There are general guidelines regarding the level of reliability that are acceptable. Cognitive ability instruments generally have higher reliability coefficients, while lower levels are considered acceptable for personality and behavioural styles instruments. Experimental tests may have lower reliabilities than commercial instrumentation.

Reliability is usually estimated with either the Cronbach Alpha or the KR-20 coefficients (in some cases split-half and KR21 reliability estimates may also be used). As mentioned, the more homogeneous the items are, the higher the reliability coefficient (because the items tend to measure the same underlying construct). Up to a point it is good that an instrument has a substantial degree of unity and coherence. However, in the field of ability and intelligence measurement, it is sometimes desirable that an instrument has some spread of items and mixes in different constructs. This allows the instrument to measure a somewhat wider larger range of abilities, and in this way allow the measurement of a more general ability. Conversely, an exclusive preoccupation with internal consistency may result in the narrowing of the scope of the instrument.
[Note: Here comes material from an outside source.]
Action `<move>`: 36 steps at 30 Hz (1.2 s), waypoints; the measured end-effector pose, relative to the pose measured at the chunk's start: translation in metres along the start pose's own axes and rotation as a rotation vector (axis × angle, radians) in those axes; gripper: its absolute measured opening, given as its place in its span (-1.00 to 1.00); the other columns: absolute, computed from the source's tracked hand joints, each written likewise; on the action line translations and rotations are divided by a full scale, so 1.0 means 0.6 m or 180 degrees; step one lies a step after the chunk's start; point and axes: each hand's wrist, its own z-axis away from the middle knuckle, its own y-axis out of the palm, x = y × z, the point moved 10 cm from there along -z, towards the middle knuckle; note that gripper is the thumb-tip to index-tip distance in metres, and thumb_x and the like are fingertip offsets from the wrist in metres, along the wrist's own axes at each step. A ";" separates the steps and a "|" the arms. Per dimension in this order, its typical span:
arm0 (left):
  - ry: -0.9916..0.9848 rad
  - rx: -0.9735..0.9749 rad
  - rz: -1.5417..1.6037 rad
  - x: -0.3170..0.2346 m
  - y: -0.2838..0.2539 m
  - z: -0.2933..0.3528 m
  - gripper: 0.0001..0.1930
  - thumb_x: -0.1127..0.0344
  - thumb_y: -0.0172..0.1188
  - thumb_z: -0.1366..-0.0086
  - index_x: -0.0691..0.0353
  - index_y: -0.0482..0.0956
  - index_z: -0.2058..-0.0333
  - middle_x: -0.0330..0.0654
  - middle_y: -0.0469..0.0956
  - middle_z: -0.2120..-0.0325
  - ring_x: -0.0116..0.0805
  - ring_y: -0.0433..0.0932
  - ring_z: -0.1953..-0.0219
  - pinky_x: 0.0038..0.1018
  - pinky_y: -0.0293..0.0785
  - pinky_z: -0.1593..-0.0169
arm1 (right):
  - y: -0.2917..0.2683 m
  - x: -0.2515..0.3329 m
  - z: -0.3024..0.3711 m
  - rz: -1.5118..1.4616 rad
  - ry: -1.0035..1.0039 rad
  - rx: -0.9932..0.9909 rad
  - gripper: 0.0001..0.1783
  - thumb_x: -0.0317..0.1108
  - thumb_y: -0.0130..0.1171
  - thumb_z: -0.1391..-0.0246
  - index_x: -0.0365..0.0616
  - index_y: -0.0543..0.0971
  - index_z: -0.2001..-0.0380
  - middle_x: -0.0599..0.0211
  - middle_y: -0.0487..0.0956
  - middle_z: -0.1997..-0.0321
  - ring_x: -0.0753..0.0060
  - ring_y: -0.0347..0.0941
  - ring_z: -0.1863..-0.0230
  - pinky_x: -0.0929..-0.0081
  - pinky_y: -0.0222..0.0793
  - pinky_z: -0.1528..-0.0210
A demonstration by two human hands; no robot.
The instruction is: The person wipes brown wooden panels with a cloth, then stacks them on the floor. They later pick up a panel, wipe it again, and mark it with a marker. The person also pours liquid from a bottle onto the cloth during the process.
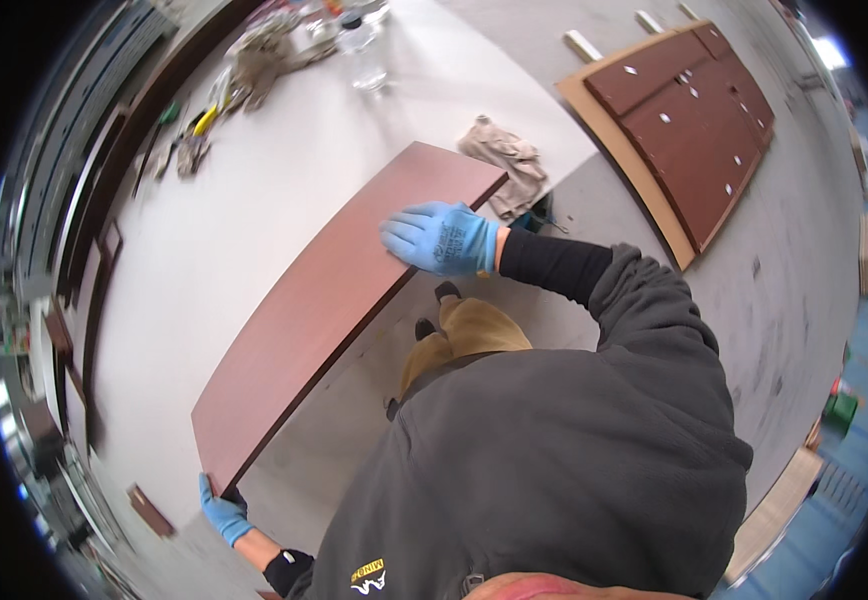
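A long reddish-brown wooden panel lies slantwise in front of me, reaching over the near edge of a white worktable. Its near long edge is dark. At the panel's lower left corner, my left hand in a blue glove grips the end, part of its fingers hidden. My right hand, also blue-gloved, rests flat on the top face close to the near edge, fingers stretched out. Just beyond the panel's right end lies a crumpled beige cloth.
The white worktable carries a clear bottle, a heap of rags and a yellow-handled tool. To the right, stacked brown panels rest on a tan board. A small brown wood piece sits at lower left.
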 end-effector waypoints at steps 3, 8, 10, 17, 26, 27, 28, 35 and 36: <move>0.0219 0.0418 0.0133 -0.080 0.065 -0.016 -0.66 0.03 0.35 -0.47 0.15 0.75 0.00 -0.26 0.78 0.10 -0.42 0.75 0.23 -0.49 0.70 0.21 | -0.079 0.002 0.001 0.0489 -0.0079 -0.0114 -0.66 -0.30 0.20 -0.25 -0.30 0.63 0.01 0.04 0.74 -0.06 0.05 0.73 -0.06 0.22 0.67 -0.20; 0.1239 0.0921 -0.0077 -0.310 0.256 -0.013 -0.53 0.13 0.37 -0.46 0.28 0.65 -0.21 -0.07 0.70 -0.07 -0.22 0.69 -0.01 -0.28 0.70 -0.10 | -0.272 0.007 0.063 0.1140 0.0578 -0.0405 -0.69 -0.34 0.22 -0.24 -0.26 0.66 0.01 0.08 0.74 -0.11 0.12 0.74 -0.08 0.24 0.67 -0.21; 0.1744 0.1163 -0.0174 -0.425 0.369 0.004 -0.47 0.05 0.29 -0.49 0.26 0.58 -0.28 -0.05 0.67 -0.12 -0.18 0.66 -0.07 -0.23 0.64 -0.16 | -0.353 0.016 0.122 0.1121 0.1073 -0.0456 -0.58 -0.32 0.40 -0.10 -0.25 0.67 -0.03 0.09 0.75 -0.09 0.10 0.74 -0.08 0.22 0.69 -0.19; 0.2847 0.3196 0.0730 -0.456 0.956 0.287 -0.24 -0.24 0.01 -0.58 0.19 0.30 -0.49 0.04 0.57 -0.28 -0.05 0.56 -0.26 -0.08 0.44 -0.38 | -0.519 0.128 0.386 0.0926 0.2701 -0.1778 -0.50 -0.32 0.51 0.01 -0.19 0.72 -0.05 0.03 0.77 -0.03 -0.06 0.76 0.06 0.17 0.69 -0.03; -0.1495 0.5286 0.0386 0.519 1.398 1.030 -0.12 -0.54 0.05 -0.45 0.04 0.43 -0.43 -0.22 0.49 -0.37 -0.11 0.43 -0.38 -0.14 0.31 -0.48 | -0.519 0.250 0.858 -0.0087 0.4776 -0.1875 -0.56 -0.18 0.52 -0.11 -0.18 0.75 0.01 -0.05 0.76 0.20 -0.13 0.74 0.19 0.20 0.67 0.15; -0.1374 0.5219 0.0202 0.573 1.393 1.083 -0.13 -0.51 0.05 -0.47 0.04 0.39 -0.46 -0.20 0.47 -0.39 -0.09 0.41 -0.40 -0.13 0.29 -0.49 | -0.533 0.256 0.919 -0.0145 0.4986 -0.1899 -0.55 -0.16 0.51 -0.11 -0.18 0.75 0.01 -0.04 0.76 0.20 -0.13 0.74 0.18 0.20 0.66 0.14; -0.1382 0.5332 0.0112 0.616 1.397 1.140 -0.12 -0.49 0.07 -0.47 0.03 0.34 -0.49 -0.18 0.44 -0.42 -0.08 0.39 -0.42 -0.12 0.28 -0.50 | -0.549 0.269 0.979 -0.0221 0.5211 -0.1925 -0.54 -0.13 0.51 -0.12 -0.19 0.75 0.01 -0.04 0.77 0.20 -0.13 0.74 0.17 0.19 0.66 0.13; -0.2710 0.5697 -0.0549 0.905 1.425 1.448 -0.24 -0.26 0.19 -0.52 0.07 0.36 -0.49 -0.18 0.41 -0.46 -0.07 0.33 -0.48 -0.04 0.19 -0.56 | -0.714 0.316 1.290 -0.0284 0.6335 -0.1426 -0.47 -0.01 0.48 -0.13 -0.25 0.72 0.04 -0.12 0.76 0.15 -0.21 0.71 0.10 0.10 0.63 0.07; -0.2674 0.5810 -0.0661 0.930 1.437 1.481 -0.27 -0.20 0.20 -0.52 0.08 0.37 -0.48 -0.18 0.43 -0.44 -0.07 0.34 -0.48 -0.04 0.19 -0.56 | -0.735 0.311 1.329 -0.0194 0.6436 -0.1223 -0.46 0.00 0.48 -0.13 -0.26 0.72 0.05 -0.13 0.75 0.15 -0.23 0.71 0.10 0.09 0.63 0.07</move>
It is for this reason that in some circumstances, reliability can limit predictive validity. A balance therefore needs to be achieved between a reliability that is high enough to allow us to be confident that we are measuring what we say we are measuring, and an instrument that samples ability or behaviour in a broad enough domain to allow it to make effective real-world predictions. Therefore, unless scores are reasonably consistent, they cannot be interpreted with any degree of confidence, but at the same time heterogeneity (of items) is important for adequate predictions of external criteria.


Selected scales were evaluated. The KR-20 reliability coefficient was used in the case of dichotomous scored indices, while the coefficient Alpha was used on the interval scaled scales. The standard error of measurement was calculated for each of the scales.


The various scales in general seem to have respectable reliability coefficients on the indices used for the specific populations included in this study.